Your assignment: Please output the data below exactly as given, starting at its first line and stopping after the line that contains "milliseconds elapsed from".

Segment Start: Dataset extract

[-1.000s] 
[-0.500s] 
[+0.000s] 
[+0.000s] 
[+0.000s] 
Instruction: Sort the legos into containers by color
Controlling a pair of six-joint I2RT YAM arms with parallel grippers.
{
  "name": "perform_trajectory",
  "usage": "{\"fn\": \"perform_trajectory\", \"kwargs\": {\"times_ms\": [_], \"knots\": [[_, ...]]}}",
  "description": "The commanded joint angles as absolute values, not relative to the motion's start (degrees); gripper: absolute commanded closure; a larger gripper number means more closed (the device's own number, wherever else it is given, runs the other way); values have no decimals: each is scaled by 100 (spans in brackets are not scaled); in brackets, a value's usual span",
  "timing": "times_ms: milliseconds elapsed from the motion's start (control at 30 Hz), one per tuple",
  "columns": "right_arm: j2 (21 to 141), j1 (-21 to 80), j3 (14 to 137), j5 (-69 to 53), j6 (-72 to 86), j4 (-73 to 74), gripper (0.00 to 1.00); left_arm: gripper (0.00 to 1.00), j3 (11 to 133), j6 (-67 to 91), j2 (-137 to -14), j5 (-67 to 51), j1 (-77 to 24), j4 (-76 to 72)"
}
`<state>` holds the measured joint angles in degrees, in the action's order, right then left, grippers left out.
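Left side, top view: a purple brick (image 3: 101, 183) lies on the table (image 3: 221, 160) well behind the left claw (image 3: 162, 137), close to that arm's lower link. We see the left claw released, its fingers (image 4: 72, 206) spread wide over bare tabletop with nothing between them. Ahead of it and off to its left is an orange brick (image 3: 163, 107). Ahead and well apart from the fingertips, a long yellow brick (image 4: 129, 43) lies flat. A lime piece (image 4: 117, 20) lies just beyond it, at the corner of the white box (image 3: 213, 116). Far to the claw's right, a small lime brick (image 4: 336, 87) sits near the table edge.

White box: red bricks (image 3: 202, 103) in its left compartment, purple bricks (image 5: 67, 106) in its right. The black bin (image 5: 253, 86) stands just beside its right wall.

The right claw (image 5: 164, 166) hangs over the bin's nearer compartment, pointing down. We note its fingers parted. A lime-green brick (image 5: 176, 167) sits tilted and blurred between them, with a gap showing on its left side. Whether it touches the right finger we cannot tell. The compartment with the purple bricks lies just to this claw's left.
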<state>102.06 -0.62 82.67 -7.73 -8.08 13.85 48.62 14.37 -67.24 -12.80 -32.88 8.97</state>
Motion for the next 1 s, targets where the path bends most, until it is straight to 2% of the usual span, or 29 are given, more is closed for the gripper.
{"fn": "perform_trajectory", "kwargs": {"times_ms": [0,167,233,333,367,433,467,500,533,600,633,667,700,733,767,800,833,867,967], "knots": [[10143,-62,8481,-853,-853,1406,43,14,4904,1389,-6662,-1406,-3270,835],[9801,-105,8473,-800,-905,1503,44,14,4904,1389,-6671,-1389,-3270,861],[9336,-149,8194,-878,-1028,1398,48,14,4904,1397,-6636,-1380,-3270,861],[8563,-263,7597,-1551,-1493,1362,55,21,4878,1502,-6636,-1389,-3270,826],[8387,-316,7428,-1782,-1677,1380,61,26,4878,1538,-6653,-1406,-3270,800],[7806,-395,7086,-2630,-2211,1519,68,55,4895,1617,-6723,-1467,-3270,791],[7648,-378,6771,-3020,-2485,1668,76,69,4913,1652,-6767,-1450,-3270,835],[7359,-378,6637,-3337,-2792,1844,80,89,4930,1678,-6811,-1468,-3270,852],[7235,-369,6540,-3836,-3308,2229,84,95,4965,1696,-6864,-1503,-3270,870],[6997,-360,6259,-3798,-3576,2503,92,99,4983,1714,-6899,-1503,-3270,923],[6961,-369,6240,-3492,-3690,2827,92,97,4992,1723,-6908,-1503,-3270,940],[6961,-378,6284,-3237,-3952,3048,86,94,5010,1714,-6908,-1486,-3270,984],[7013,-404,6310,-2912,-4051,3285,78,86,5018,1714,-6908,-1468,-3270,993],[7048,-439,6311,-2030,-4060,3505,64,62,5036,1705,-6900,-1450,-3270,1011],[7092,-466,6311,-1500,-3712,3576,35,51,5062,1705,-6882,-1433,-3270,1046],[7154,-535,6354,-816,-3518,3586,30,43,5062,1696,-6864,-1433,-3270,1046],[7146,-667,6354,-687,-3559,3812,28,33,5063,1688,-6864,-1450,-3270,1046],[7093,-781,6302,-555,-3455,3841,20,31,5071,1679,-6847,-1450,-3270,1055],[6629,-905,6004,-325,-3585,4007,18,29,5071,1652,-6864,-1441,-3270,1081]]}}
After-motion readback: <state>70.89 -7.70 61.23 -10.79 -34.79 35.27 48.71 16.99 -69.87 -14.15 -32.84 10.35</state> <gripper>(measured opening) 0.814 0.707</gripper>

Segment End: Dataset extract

Exercise result:
[-1.000s] 
[-0.500s] 
[+0.000s] 
[+0.000s] 
[+0.000s] 
Instruction: Sort the legos into containers by color
Controlling a pair of six-joint I2RT YAM arms with parallel grippers.
{
  "name": "perform_trajectory",
  "usage": "{\"fn\": \"perform_trajectory\", \"kwargs\": {\"times_ms\": [_], \"knots\": [[_, ...]]}}",
  "description": "The commanded joint angles as absolute values, not relative to the motion's start (degrees); gripper: absolute commanded closure; a larger gripper number means more closed (the device's own number, wherever else it is given, runs the other way); values have no decimals: each is scaled by 100 (spans in brackets are not scaled); in brackets, a value's usual span",
  "timing": "times_ms: milliseconds elapsed from the motion's start (control at 30 Hz), one per tuple",

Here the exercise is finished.